5-Minute Huddle: A Note

March 16, 2020

By Justin Pawl, CFA, CAIA

In this week’s edition:

  • Financial markets, central banks, and governments’ responses to COVID-19 are changing rapidly.
  • Reminders for how to protect yourself and your portfolio.

Last week saw the longest-running U.S. equity bull market end shortly after entering its 12th year. The daily volatility of the market accompanying the end of the bull market is remarkable, but not unprecedented. However, the fact that markets have been here before is cold comfort to anyone watching the daily stock market price fluctuations, and we are empathetic to the emotional roller coaster this market is inducing. Our Investment Committee held several interim meetings last week to ensure portfolios are behaving as expected and to plan portfolio changes in light of shifting expectations for the economic environment ahead.

Friday’s rally was a relief following a week of daily losses, and the largest daily decline since “Black Monday” when stock prices collapsed on Monday, October 19, 1987. However, it is too early to believe that the “all clear” sign is flashing for equity markets to begin a new bull market. The economic damage realized thus far, and that will continue to reverberate through the economy as social-distancing becomes the norm has yet to show up in corporate earnings and economic data. In all likelihood, we will see negative GDP growth in the second quarter as the efforts necessary to contain the virus and preserve human lives, hamper business activity, and lead to a higher unemployment rate.

It’s also worth noting that the emotional and tangible impacts of this virus will not pass quickly. Unfortunately, this is not a one-quarter phenomenon.
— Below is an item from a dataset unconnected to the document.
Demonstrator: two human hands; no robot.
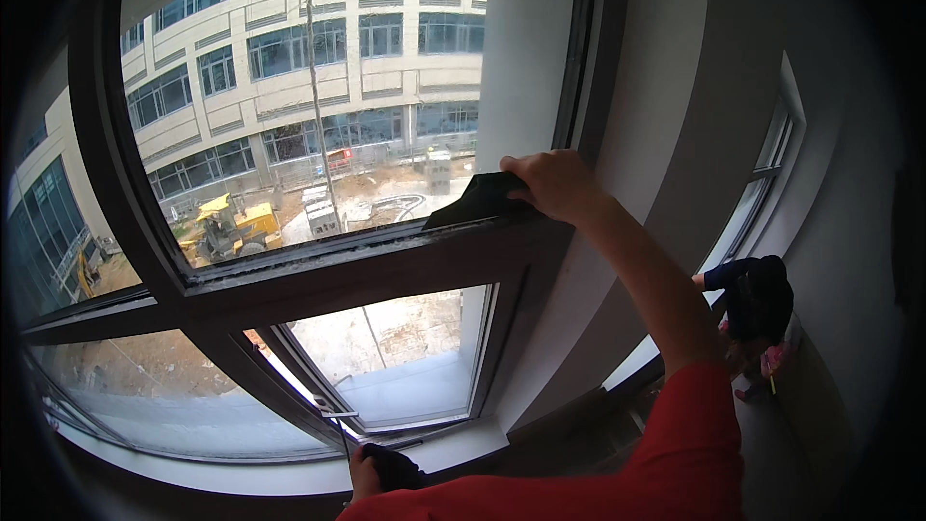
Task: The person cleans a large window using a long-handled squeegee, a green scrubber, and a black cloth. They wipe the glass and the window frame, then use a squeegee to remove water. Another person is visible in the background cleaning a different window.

We can, and should, expect the virus to be a constant source of news into the summer, and perhaps beyond. All the while, financial markets will be reacting to changing economic data, fiscal and monetary policy responses, and corporate earnings. Suffice to say, the effects of this virus will be far more severe than anyone realized when it first made news in early January. As we’ve witnessed over the last several weeks, the market reaction has been swift. Indeed, the decline in global stock prices is as severe as the first 150 days of the Global Financial Crisis, though it occurred in about one-third of the amount of time.

One can argue that the popularity of passive investing likely accelerated this sell-off, but that’s not the point. The point is that investors have largely priced in a disaster. Hence, any positive developments with regards to curtailing the virus or the potential economic damage could spark a sustainable rally. We don’t believe we are there yet, and further equity market declines in the next several months are probable. Nevertheless, this is not the type of virus that threatens the existence of the human race, and we will recover from this natural disaster, just as we’ve recovered from previous natural and human-made disasters.

Over the weekend, the House of Representatives passed a bipartisan bill to provide funding for free COVID-19 testing and paid sick leave. This is the first salvo of fiscal stimulus, and we expect more will be on the way. The Federal Reserve also took steps to ensure financial markets operate normally, reducing the target rate range to approximately 0% and formally committed to $700 billion of Quantitative Easing (i.e., the purchase of $500 billion of U.S. Treasuries and $200 billion of mortgages). These actions will not eliminate the impact of COVID-19, but they should help to blunt some of the potentially more extreme outcomes.

So, what to do in the meantime? Follow your investment plan and try to avoid watching the tick-by-tick moves of the financial markets. Most market moves contain more noise than signal, and it’s very easy to fool yourself into thinking a trend is evolving. For example, if you had sold out of your positions on Thursday when the market made a momentous move down, you would have missed Friday’s rally, which was the 10th largest daily market gain since 1926.  Most importantly, take care of yourself and your loved ones.  There is a great deal of misinformation regarding how to combat COVID-19 making its way around social media sites.  Rather than rely on social media, please visit the CDC website for help with dealing with this outbreak.  In short, combatting COVID-19 is fairly straightforward:

  • Wash your hands often with soap and water for at least 20 seconds, especially after blowing your nose, coughing, or sneezing; going to the bathroom; and before eating or preparing food.
  • Avoid touching your eyes, nose, and mouth with unwashed hands.
  • Stay home when you are sick.
  • Cover your cough or sneeze with a tissue, then throw the tissue in the trash.

What is Covenant doing? We are rebalancing client portfolios, harvesting losses to offset future gains where possible, and changing portfolio holdings to reflect our evolving view of the global economy. Fortunately, we made many of these changes before the beginning of this year, but portfolios can always be improved following large dislocations.

From an operational standpoint, Covenant is taking precautionary steps in line with the national effort to slow the spread of the virus. Specifically, Covenant has: eliminated onsite non-client meetings at all of our office locations, halted non-essential travel, limited internal meetings to a few people (using video conferencing for larger meetings), and we’ve required employees who have traveled on an airline to self-quarantine at home for 14 days. All of these actions are designed to ensure our clients continue to receive the same level of high-quality service they’ve always enjoyed. Covenant remains open for business and stands ready to help you and your loved ones through this event and beyond.